Problem details: Every line of the material must be copied exactly, from the first to the last.

-- -- --

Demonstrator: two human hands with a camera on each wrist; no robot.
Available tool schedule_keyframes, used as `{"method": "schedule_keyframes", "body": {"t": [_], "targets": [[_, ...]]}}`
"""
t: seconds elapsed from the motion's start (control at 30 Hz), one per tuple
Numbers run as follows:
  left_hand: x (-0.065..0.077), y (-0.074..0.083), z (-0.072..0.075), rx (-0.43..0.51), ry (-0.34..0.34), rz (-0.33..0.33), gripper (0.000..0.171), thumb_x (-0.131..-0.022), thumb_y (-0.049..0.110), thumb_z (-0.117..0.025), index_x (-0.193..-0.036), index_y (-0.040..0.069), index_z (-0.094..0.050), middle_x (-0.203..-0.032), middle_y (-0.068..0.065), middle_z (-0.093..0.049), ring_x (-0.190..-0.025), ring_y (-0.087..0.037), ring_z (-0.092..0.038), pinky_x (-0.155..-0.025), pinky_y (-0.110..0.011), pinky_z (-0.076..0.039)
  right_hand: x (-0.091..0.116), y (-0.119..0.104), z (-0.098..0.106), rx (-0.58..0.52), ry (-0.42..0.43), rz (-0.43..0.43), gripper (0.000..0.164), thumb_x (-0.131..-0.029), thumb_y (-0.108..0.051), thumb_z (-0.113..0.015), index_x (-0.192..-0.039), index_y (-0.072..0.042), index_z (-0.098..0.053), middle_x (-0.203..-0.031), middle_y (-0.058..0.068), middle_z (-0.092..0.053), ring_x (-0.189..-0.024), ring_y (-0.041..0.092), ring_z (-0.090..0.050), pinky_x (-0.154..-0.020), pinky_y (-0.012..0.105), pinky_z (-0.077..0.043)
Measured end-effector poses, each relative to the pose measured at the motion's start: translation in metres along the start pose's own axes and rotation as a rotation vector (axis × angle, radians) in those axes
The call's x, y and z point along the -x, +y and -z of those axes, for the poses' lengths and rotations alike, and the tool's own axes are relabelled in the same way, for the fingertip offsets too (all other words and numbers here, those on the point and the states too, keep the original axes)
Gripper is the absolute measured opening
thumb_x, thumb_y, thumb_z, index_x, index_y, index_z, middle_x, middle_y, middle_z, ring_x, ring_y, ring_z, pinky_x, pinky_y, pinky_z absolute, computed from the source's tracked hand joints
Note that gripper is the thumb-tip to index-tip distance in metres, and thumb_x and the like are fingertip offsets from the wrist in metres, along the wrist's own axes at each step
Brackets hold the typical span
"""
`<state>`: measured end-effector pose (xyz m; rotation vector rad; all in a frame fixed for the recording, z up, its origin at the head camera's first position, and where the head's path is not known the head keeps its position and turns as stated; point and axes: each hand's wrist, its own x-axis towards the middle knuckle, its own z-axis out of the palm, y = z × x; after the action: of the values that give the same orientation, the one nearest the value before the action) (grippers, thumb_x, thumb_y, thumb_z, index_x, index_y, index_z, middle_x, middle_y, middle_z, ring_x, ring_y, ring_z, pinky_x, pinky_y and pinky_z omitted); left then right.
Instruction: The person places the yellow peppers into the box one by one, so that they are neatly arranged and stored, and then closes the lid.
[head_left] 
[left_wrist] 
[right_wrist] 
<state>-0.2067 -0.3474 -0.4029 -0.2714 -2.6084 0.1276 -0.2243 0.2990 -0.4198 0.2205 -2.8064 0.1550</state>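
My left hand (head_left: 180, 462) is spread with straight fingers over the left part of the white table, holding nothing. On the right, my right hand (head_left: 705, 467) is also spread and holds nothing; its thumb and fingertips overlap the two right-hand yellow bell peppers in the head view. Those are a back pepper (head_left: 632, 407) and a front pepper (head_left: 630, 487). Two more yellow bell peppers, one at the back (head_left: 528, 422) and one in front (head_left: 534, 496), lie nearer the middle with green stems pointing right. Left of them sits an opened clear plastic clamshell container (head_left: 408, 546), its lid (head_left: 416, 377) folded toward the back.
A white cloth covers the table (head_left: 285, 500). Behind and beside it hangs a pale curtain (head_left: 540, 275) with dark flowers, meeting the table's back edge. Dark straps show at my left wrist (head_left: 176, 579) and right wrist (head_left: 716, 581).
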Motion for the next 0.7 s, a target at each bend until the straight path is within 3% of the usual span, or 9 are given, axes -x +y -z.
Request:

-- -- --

Completed exercise:
Demonstrator: two human hands with a camera on each wrist; no robot.
Available tool schedule_keyframes, used as `{"method": "schedule_keyframes", "body": {"t": [_], "targets": [[_, ...]]}}`
"""
t: seconds elapsed from the motion's start (control at 30 Hz), one per tuple
Numbers run as follows:
  left_hand: x (-0.065..0.077), y (-0.074..0.083), z (-0.072..0.075), rx (-0.43..0.51), ry (-0.34..0.34), rz (-0.33..0.33), gripper (0.000..0.171), thumb_x (-0.131..-0.022), thumb_y (-0.049..0.110), thumb_z (-0.117..0.025), index_x (-0.193..-0.036), index_y (-0.040..0.069), index_z (-0.094..0.050), middle_x (-0.203..-0.032), middle_y (-0.068..0.065), middle_z (-0.093..0.049), ring_x (-0.190..-0.025), ring_y (-0.087..0.037), ring_z (-0.092..0.038), pinky_x (-0.155..-0.025), pinky_y (-0.110..0.011), pinky_z (-0.076..0.039)
  right_hand: x (-0.091..0.116), y (-0.119..0.104), z (-0.098..0.106), rx (-0.58..0.52), ry (-0.42..0.43), rz (-0.43..0.43), gripper (0.000..0.164), thumb_x (-0.131..-0.029), thumb_y (-0.108..0.051), thumb_z (-0.113..0.015), index_x (-0.192..-0.039), index_y (-0.072..0.042), index_z (-0.098..0.053), middle_x (-0.203..-0.031), middle_y (-0.058..0.068), middle_z (-0.092..0.053), ring_x (-0.189..-0.024), ring_y (-0.041..0.092), ring_z (-0.090..0.050), pinky_x (-0.154..-0.020), pinky_y (-0.012..0.105), pinky_z (-0.077..0.043)
Measured end-effector poses, each relative to the pose measured at the motion's start: translation in metres along the start pose's own axes and rotation as a rotation vector (axis × angle, radians) in those axes
The call's x, y and z point along the -x, +y and -z of those axes, for the poses' lengths and rotations alike, and the tool's own axes are relabelled in the same way, for the fingertip offsets too (all other words and numbers here, those on the point and the states too, keep the original axes)
Gripper is the absolute measured opening
thumb_x, thumb_y, thumb_z, index_x, index_y, index_z, middle_x, middle_y, middle_z, ring_x, ring_y, ring_z, pinky_x, pinky_y, pinky_z absolute, computed from the source's tracked hand joints
Note that gripper is the thumb-tip to index-tip distance in metres, and thumb_x and the like are fingertip offsets from the wrist in metres, along the wrist's own axes at each step
Brackets hold the typical span
"""
`<state>`: measured end-effector pose (xyz m; rotation vector rad; all in a frame fixed for the recording, z up, its origin at the head camera's first position, and where the head's path is not known the head keeps its position and turns as stated; point and axes: each hand's wrist, its own x-axis towards the middle knuckle, its own z-axis out of the palm, y = z × x; after the action: of the values that give the same orientation, the one nearest the value before the action) (grippers, thumb_x, thumb_y, thumb_z, index_x, index_y, index_z, middle_x, middle_y, middle_z, ring_x, ring_y, ring_z, pinky_x, pinky_y and pinky_z omitted); left then right.
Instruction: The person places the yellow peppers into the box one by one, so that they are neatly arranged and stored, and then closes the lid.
[head_left] 
[left_wrist] 
[right_wrist] 
<state>-0.2067 -0.3474 -0.4029 -0.2714 -2.6084 0.1276 -0.2243 0.2990 -0.4198 0.2205 -2.8064 0.1550</state>
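My left hand (head_left: 180, 462) is spread with straight fingers over the left part of the white table, holding nothing. On the right, my right hand (head_left: 705, 467) is also spread and holds nothing; its thumb and fingertips overlap the two right-hand yellow bell peppers in the head view. Those are a back pepper (head_left: 632, 407) and a front pepper (head_left: 630, 487). Two more yellow bell peppers, one at the back (head_left: 528, 422) and one in front (head_left: 534, 496), lie nearer the middle with green stems pointing right. Left of them sits an opened clear plastic clamshell container (head_left: 408, 546), its lid (head_left: 416, 377) folded toward the back.
A white cloth covers the table (head_left: 285, 500). Behind and beside it hangs a pale curtain (head_left: 540, 275) with dark flowers, meeting the table's back edge. Dark straps show at my left wrist (head_left: 176, 579) and right wrist (head_left: 716, 581).
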Motion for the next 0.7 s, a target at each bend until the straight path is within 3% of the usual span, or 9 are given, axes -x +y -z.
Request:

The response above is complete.